--- EXERCISE GOAL ---
Work through the listing below and give again exactly the lines from the one with "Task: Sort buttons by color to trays" to the one with "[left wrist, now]", both ends included. All other lines and all pictures stay out.

[RECORDS TO PROCESS Boundary: Start]

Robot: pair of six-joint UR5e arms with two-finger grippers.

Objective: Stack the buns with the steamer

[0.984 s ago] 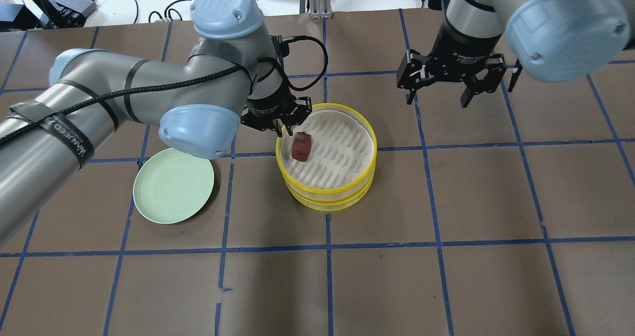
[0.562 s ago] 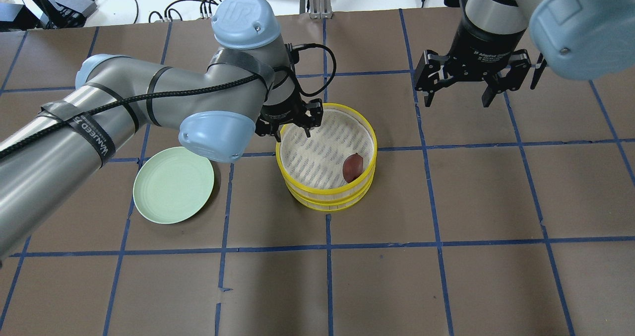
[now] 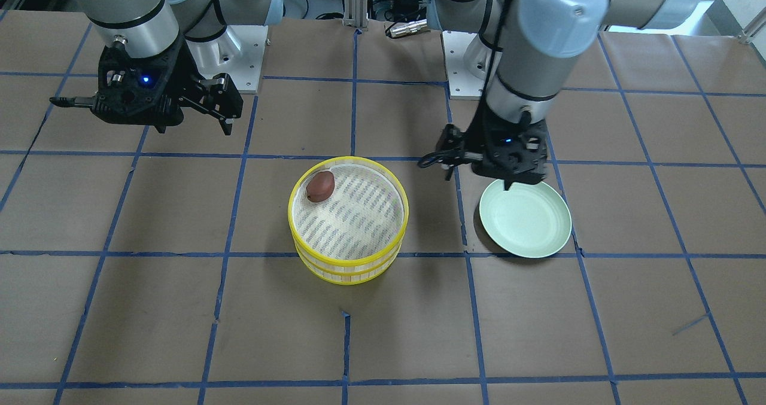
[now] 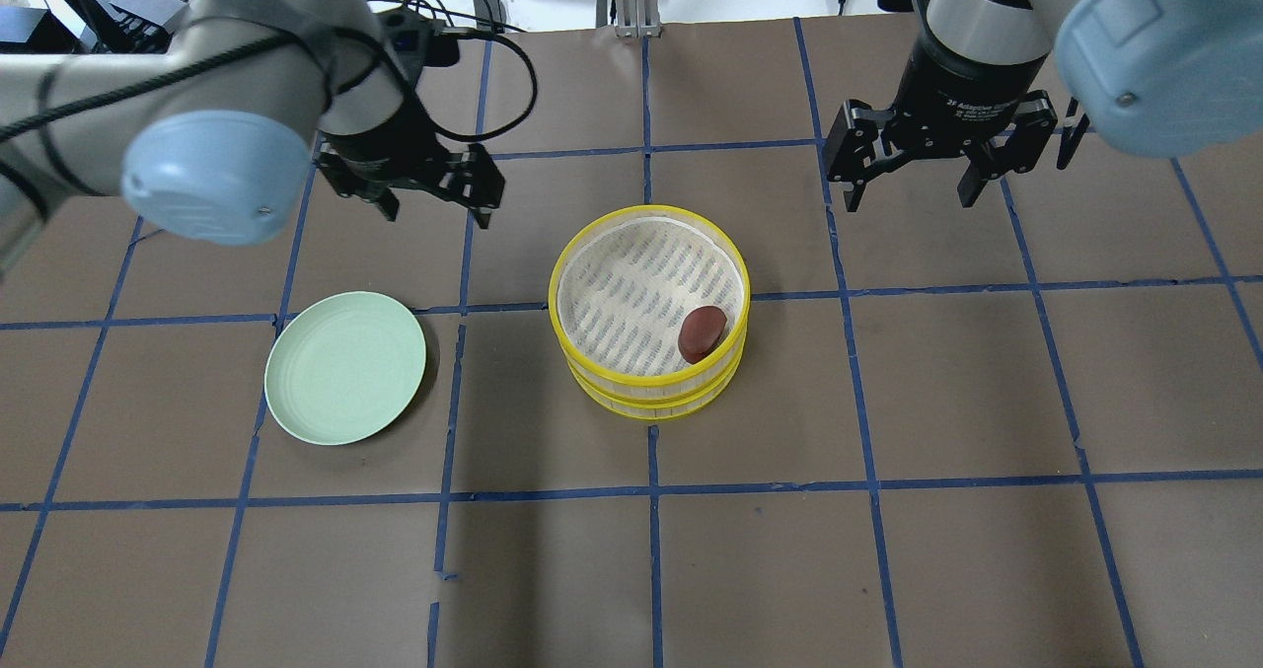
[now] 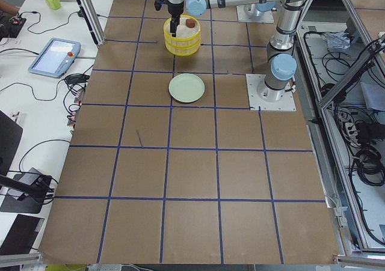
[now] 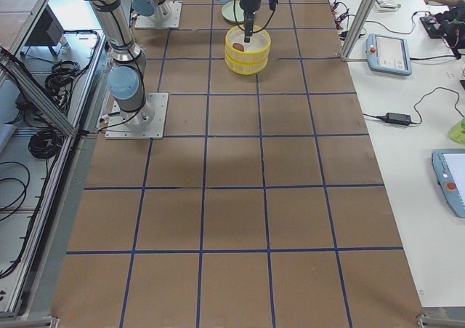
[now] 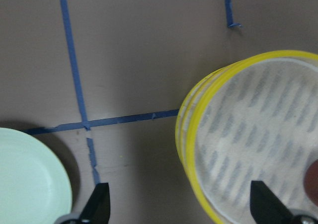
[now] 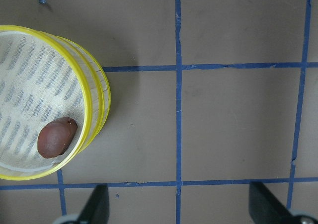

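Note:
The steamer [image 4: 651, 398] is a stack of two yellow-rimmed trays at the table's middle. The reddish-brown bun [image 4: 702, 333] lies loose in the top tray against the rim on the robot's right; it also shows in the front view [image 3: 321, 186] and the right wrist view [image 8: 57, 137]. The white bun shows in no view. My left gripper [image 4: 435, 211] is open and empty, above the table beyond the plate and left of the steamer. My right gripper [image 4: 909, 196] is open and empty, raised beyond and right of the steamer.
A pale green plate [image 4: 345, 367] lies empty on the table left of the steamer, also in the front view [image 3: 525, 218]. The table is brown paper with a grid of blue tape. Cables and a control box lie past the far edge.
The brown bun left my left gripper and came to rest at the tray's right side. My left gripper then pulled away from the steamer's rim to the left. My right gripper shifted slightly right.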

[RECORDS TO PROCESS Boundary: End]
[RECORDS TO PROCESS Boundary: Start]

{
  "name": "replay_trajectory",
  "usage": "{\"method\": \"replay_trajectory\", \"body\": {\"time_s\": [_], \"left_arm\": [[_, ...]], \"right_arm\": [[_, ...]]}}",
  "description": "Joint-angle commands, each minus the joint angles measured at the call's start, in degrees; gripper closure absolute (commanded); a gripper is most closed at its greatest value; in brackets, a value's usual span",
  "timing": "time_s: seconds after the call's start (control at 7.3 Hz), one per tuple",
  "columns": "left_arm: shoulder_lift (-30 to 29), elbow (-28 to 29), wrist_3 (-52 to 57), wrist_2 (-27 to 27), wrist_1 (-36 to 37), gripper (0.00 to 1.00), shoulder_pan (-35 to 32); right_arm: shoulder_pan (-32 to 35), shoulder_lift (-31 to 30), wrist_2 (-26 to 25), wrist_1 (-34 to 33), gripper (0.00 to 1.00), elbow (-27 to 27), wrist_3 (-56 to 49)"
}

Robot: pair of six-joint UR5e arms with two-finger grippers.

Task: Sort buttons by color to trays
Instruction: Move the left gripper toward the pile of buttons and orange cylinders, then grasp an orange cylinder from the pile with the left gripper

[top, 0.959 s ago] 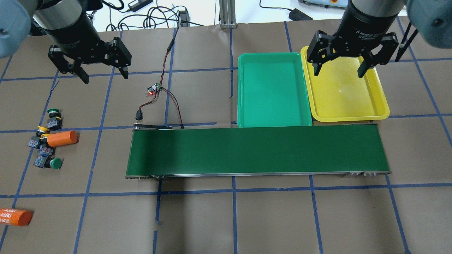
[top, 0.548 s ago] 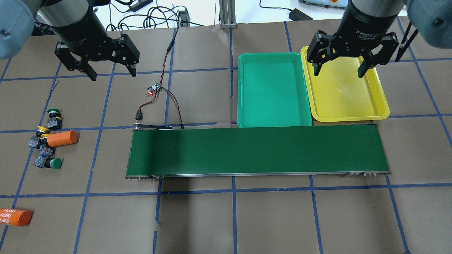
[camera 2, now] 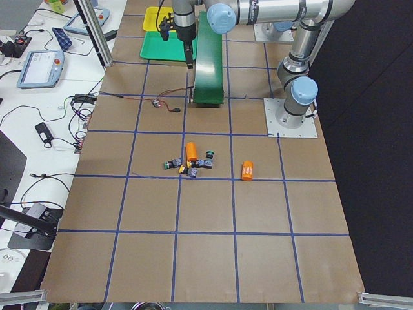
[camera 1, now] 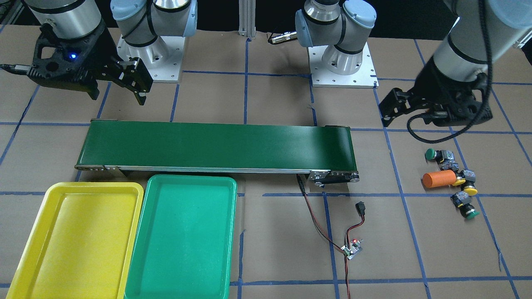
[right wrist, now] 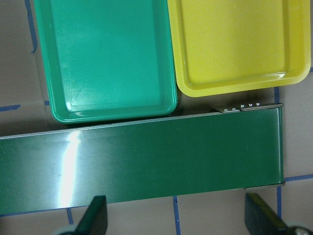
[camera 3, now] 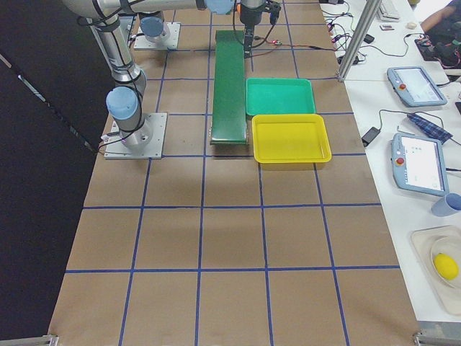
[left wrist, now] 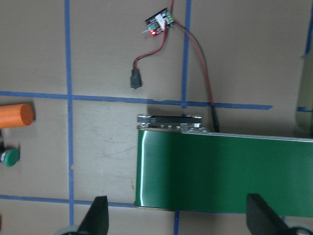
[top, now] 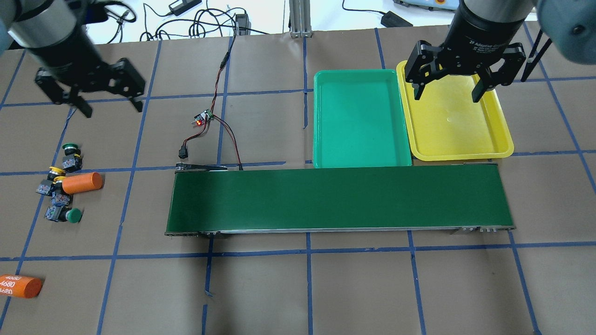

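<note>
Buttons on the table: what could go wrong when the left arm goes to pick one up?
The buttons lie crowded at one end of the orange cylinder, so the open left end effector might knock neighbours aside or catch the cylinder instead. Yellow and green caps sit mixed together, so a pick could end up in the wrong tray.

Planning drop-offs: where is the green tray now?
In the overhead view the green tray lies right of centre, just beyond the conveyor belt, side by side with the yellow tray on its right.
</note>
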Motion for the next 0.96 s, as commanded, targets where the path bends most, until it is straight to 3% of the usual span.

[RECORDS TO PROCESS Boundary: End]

--- SOLVED PROBLEM ---
Task: Sort buttons by color to trays
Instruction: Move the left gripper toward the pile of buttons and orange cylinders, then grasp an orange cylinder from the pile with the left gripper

[top, 0.959 s ago] 
[top, 0.548 s ago] 
[camera 2, now] 
[camera 1, now] 
[right wrist, now] 
[camera 3, now] 
[left wrist, now] 

The output above is the complete answer.